- [AVAILABLE DATA]:
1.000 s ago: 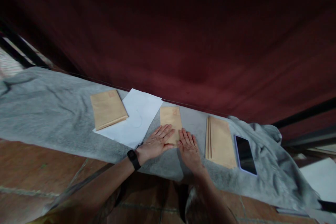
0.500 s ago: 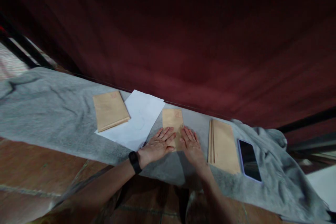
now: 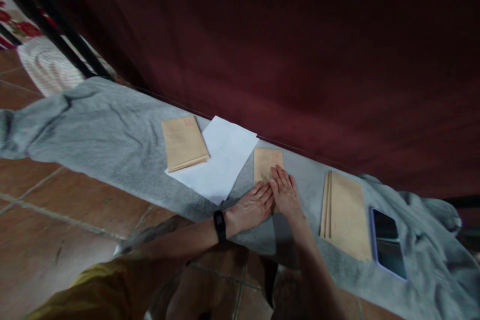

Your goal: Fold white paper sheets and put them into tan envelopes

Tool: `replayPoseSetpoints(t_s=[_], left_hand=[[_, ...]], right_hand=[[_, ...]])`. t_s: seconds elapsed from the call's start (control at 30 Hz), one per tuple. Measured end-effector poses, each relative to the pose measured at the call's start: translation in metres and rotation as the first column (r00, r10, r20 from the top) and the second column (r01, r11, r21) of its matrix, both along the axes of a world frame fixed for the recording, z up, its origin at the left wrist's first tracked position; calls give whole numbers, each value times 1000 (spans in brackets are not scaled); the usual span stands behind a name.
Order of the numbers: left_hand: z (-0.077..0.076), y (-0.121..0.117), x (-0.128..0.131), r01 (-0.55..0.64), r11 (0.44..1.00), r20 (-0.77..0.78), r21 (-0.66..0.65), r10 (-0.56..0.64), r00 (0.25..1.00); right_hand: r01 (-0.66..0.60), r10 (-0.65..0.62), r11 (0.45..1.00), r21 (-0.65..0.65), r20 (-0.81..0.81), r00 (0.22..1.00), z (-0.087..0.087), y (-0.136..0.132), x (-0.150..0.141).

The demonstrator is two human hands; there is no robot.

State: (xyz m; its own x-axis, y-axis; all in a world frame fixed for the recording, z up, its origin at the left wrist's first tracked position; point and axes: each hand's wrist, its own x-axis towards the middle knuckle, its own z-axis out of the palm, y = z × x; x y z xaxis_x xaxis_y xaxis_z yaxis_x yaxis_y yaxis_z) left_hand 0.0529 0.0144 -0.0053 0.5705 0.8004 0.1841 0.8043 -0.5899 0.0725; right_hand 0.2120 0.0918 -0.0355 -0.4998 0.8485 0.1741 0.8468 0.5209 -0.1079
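Note:
A tan envelope (image 3: 266, 162) lies on the grey cloth (image 3: 112, 130), right in front of me. My left hand (image 3: 250, 206), with a black band on the wrist, rests flat at its near left corner, fingers stretched out. My right hand (image 3: 285, 193) lies flat on the envelope's near right part, fingers together and extended. Neither hand grips anything. White paper sheets (image 3: 222, 160) lie just to the left, partly under a stack of tan envelopes (image 3: 184, 142).
Another stack of tan envelopes (image 3: 345, 214) lies to the right, with a smartphone (image 3: 388, 249) face up beside it. A dark red curtain (image 3: 300, 60) hangs behind the cloth. Brown floor tiles (image 3: 56, 220) lie in front, with black bars and patterned fabric at far left.
The view has swung to the left and down. Both hands have stayed flat on the middle envelope, with the right hand sliding a little further up onto it.

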Motion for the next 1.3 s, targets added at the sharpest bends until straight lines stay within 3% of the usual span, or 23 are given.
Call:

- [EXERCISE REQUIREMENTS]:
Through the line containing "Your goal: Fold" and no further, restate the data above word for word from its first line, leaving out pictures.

- [TASK RESPONSE]:
1.000 s ago: 
0.500 s ago: 
now: 

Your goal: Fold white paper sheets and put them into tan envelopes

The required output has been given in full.